Provided material:
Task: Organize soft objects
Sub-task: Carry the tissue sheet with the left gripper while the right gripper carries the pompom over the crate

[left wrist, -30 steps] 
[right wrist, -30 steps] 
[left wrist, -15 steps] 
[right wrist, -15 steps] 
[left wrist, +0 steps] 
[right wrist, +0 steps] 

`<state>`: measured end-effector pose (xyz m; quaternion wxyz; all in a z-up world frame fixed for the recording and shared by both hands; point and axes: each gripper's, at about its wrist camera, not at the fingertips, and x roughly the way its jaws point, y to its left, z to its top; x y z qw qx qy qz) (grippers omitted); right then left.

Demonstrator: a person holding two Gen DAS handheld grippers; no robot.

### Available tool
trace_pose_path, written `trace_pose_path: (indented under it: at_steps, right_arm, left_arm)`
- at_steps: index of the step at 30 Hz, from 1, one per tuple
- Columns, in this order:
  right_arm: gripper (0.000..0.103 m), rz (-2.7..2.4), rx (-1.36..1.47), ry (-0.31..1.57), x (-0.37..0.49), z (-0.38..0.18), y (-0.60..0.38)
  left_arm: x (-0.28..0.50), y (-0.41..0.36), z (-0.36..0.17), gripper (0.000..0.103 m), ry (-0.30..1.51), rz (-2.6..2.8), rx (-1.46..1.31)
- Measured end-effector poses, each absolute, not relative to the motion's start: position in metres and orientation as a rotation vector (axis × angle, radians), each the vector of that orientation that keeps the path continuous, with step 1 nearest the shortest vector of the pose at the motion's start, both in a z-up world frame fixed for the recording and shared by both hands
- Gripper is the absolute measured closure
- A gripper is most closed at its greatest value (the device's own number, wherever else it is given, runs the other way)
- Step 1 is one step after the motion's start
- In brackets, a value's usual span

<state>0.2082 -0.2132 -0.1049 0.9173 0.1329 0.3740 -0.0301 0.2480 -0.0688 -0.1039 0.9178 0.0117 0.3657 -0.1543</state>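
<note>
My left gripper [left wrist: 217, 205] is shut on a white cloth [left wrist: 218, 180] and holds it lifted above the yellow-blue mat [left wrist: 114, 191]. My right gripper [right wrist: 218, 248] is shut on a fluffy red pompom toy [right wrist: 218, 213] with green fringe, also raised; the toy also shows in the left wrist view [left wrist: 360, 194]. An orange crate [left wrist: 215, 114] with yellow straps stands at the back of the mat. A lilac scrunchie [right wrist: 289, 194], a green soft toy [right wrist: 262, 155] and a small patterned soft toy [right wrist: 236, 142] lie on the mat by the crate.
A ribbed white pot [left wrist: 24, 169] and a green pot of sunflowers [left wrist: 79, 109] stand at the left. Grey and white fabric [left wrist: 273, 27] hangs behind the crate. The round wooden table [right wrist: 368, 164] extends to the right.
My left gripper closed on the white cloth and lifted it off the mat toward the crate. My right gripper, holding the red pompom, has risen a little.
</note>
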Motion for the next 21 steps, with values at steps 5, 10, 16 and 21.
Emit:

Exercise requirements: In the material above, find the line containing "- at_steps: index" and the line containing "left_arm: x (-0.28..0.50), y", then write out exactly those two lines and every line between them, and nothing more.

Exercise answer:
- at_steps: index of the step at 30 Hz, from 1, one per tuple
- Columns, in this order:
  right_arm: gripper (0.000..0.103 m), rz (-2.7..2.4), rx (-1.36..1.47), ry (-0.31..1.57), x (-0.37..0.49), z (-0.38..0.18), y (-0.60..0.38)
  left_arm: x (-0.28..0.50), y (-0.41..0.36), z (-0.36..0.17), gripper (0.000..0.103 m), ry (-0.30..1.51), rz (-2.6..2.8), rx (-1.46..1.31)

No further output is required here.